Thought the guy had a ton of potential, but one comment during a drug test and his career was never quite the same. Was always better as a heel, but they stuck him in babyface purgatory and the rest is now history.

Word is he's going to try to get some work in Japan, and I think he'd do well over there.


----------



## ultimatekrang (Mar 21, 2009)

tna just seems like a waste of time to at this point. even more of a waste of time even. he said something about international stuff so i hope he does that and stays the fuck away from tna.


----------



## Headliner (Jun 24, 2004)

All WWE's fault for turning him face. Some characters aren't meant to be a face. A terrible mishap and shame on WWE.

Truth should be next. He's utterly terrible. MVP had tons more potential than the dancing rapper.


----------



## Magsimus (Mar 21, 2008)

:hmm:

Another that obviously wasn't happy in the company. Ahh well.


----------



## IJ (Oct 29, 2010)

Can't wait to see if he makes it to TNA.


----------



## Boss P (Apr 26, 2008)

WWE surely fucked it up. 

With that said, Antonio Bank$ isn't without his options. Japan, TNA, etc? And he asked for the release so this is cause for celebration.


----------



## scrilla (Jan 18, 2008)

Headliner said:


> All WWE's fault for turning him face. Some characters aren't meant to be a face. A terrible mishap and shame on WWE.


And the thing is he still managed to get over as a babyface getting one of the best reactions in the company despite becoming quite a bland character. I think he could have been a great face if he isn't in the overly scripted WWE environment, where all faces are forced to be pretty boring.


----------



## Edgehead 26 (Dec 4, 2009)

Instant Karma said:


> Hoping for a Matt Hardy video about this soon.

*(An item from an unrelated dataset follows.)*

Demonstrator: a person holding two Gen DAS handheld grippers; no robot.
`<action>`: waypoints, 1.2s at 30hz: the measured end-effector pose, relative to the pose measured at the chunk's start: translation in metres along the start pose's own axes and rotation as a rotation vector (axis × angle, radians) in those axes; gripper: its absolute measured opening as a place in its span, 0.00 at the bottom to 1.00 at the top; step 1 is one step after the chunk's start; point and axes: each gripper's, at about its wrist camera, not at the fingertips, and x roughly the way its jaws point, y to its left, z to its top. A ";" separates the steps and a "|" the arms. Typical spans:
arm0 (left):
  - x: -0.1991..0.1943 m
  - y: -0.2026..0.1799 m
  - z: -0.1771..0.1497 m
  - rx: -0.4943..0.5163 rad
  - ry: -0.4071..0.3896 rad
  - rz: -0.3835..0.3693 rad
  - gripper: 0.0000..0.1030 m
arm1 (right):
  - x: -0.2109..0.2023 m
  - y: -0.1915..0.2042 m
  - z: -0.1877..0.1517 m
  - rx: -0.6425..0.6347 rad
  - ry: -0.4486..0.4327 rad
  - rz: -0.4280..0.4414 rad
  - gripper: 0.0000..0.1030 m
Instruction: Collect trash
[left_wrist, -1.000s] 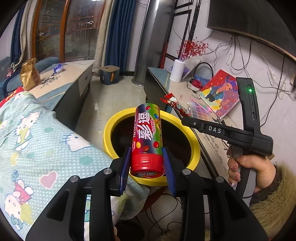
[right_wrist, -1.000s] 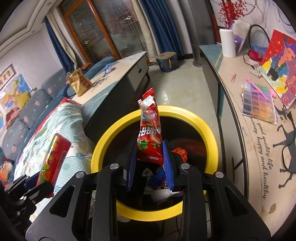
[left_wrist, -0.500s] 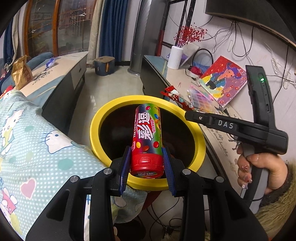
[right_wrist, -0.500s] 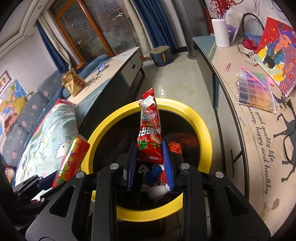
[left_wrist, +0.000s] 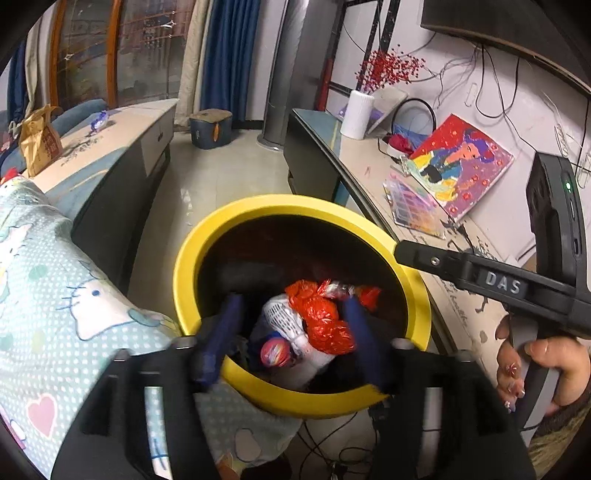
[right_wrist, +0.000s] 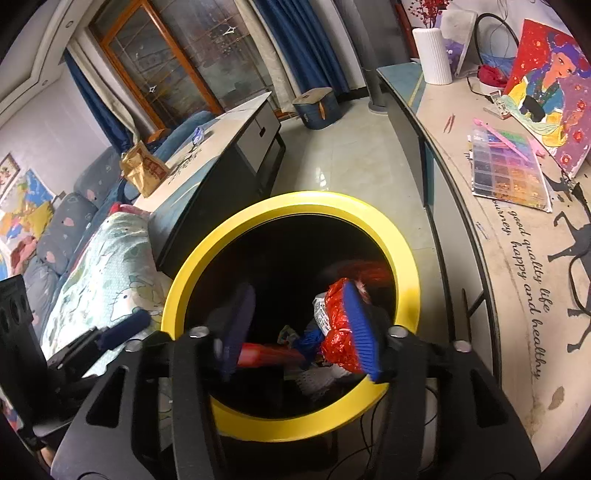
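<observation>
Both our grippers, left (left_wrist: 291, 332) and right (right_wrist: 299, 325), have just spread apart, empty; trash (left_wrist: 317, 321) lies below in the bin (left_wrist: 184, 266), blurred.

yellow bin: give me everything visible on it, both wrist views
The yellow bin is round, with a thick, smooth yellow rim that looks like plastic and a dark inside. It stands upright and open between a patterned blanket and a long counter. Inside lies mixed trash, including crinkled red wrappers and something white and meshed. Nothing visibly touches the rim.
</observation>
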 end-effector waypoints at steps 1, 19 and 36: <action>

Pfft, whats he gonna do? Eat grapes in memory of MVP?


----------



## Kiz (Dec 2, 2006)

I'm taking it that you haven't seen the Hardy/Punk drugfest rant?


----------



## Baldwin. (Nov 5, 2006)

Should have never turned face. Should have been pushed to the moon in 2007/2008. His feud with Benoit was gold as well as the matches. Shame he got released but it doesn't surprise me. WWE fucked up on him, was a brilliant talent.


----------



## Agmaster (Sep 13, 2010)

I can understand this, it is the fed's loss, but not smackdown. They were wasting him. Don't know about tna, though. They have a decently stacked deck at the moment.


----------



## Chip (Aug 15, 2010)

Looks like "HE'S CUMMIN!" to TNA. Even now, I still have to throw his old Entrance music into it 


Waste of talent WWE :no:


----------



## scrilla (Jan 18, 2008)

Kizza said:


> I'm taking it that you haven't seen the Hardy/Punk drugfest rant?


Live from McDonald's it's the Highasakite Show with The Hardy Boyz. Tonight's guests include MVP and Serena (who CM Punk fired for not being straight edge enough for that big jerk).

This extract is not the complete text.